### [Exercise requirements]
Look below for the line containing "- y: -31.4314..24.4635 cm" and the line containing "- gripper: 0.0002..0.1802"; repeat exactly those two lines and all lines between them, and nothing else.

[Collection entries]
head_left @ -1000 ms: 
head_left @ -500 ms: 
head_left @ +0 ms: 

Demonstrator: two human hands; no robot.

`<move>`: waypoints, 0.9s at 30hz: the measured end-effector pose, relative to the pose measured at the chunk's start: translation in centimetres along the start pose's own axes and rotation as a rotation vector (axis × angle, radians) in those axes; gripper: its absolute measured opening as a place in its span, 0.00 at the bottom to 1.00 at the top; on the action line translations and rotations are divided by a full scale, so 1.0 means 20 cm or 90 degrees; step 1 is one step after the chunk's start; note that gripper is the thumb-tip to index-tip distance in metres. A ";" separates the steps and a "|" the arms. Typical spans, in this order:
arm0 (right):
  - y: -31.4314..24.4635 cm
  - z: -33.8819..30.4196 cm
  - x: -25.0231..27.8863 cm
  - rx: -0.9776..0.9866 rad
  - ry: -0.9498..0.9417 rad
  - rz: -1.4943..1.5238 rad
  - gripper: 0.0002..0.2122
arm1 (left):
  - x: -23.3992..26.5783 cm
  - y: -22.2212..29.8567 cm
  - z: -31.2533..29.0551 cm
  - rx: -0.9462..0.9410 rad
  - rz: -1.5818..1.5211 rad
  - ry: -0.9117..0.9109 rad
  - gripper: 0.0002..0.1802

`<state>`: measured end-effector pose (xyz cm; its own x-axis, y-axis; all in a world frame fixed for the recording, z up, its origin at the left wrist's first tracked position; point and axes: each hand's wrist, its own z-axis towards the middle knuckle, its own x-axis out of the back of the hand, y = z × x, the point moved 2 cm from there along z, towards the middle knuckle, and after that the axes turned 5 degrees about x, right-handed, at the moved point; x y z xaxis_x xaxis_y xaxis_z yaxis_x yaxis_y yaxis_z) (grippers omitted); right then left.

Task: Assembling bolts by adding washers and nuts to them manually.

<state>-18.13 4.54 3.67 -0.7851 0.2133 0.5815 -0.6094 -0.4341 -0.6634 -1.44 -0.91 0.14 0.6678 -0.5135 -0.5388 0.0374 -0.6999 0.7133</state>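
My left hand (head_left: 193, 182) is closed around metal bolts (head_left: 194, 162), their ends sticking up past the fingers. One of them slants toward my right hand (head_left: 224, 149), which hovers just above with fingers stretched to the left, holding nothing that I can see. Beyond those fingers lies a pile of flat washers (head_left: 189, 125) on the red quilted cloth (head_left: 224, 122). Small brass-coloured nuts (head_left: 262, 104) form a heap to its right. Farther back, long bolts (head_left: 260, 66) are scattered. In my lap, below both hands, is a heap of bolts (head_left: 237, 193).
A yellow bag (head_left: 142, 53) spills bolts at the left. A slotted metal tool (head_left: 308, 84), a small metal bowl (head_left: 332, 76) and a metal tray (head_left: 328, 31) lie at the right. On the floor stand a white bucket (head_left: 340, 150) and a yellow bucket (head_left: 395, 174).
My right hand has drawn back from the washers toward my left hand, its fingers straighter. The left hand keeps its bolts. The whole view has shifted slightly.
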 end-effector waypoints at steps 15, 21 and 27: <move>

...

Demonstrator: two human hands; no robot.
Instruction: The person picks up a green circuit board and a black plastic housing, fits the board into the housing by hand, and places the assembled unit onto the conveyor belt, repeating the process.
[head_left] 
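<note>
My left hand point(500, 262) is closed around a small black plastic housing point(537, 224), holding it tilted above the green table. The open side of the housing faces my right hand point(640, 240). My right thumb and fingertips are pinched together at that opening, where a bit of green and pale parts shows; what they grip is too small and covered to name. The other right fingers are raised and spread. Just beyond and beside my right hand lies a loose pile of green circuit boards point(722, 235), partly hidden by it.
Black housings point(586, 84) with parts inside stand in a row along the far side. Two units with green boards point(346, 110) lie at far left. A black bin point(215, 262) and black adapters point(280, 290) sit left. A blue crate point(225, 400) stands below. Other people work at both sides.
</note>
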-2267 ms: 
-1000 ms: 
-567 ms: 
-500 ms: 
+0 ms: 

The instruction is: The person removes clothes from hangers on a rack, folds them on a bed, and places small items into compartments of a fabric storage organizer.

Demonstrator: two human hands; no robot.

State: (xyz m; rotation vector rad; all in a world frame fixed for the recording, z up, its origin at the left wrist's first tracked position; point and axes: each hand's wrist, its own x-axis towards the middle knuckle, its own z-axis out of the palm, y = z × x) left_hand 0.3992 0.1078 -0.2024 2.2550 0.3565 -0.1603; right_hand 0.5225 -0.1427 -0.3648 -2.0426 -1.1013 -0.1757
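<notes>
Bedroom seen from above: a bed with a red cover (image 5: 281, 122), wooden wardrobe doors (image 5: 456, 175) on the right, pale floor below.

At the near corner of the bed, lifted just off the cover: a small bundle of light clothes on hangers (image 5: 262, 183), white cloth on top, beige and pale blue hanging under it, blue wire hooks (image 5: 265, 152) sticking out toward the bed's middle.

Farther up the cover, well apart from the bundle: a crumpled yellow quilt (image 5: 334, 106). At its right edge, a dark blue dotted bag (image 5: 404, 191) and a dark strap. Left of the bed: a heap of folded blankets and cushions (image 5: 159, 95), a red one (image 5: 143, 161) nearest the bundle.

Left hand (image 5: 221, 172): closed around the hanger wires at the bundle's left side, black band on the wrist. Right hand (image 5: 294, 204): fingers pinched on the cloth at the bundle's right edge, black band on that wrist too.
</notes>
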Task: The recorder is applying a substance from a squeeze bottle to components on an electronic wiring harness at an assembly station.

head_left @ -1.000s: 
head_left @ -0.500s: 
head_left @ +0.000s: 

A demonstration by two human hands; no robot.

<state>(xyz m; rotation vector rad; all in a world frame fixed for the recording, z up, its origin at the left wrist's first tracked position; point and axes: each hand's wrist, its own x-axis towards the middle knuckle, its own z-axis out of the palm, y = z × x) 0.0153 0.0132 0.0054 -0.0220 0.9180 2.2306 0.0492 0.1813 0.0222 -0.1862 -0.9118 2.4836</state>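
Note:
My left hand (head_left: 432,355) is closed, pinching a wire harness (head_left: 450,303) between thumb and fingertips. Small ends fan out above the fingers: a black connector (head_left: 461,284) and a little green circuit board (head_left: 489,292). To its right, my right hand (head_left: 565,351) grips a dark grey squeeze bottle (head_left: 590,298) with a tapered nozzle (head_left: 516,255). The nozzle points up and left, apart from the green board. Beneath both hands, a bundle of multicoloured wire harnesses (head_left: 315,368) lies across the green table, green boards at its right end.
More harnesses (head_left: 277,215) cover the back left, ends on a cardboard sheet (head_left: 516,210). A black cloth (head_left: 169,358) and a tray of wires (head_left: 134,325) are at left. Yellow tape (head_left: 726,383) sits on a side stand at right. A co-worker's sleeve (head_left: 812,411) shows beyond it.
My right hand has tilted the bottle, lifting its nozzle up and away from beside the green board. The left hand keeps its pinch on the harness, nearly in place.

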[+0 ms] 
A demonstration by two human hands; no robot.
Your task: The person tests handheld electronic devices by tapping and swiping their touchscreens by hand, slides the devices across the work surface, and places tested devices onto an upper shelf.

### [Task response]
  - y: -31.4314..24.4635 cm
  - z: -33.8819..30.4196 cm
  - x: -25.0231..27.8863 cm
  - rx: -0.9776..0.9866 rad
  - ry: -0.9498..0.9417 rad
  - rz: -1.4943..1.5238 rad
  - gripper: 0.0002..0.2122
arm1 (left):
  - x: -23.3992..26.5783 cm
  - y: -22.2212..29.8567 cm
  - z: -31.2533..29.0551 cm
  - rx: -0.9462..0.9410 rad
  - rz: -1.5818..1.5211 rad
  - ry: -0.9117..0.9109 rad
  - gripper: 0.0002..0.1802

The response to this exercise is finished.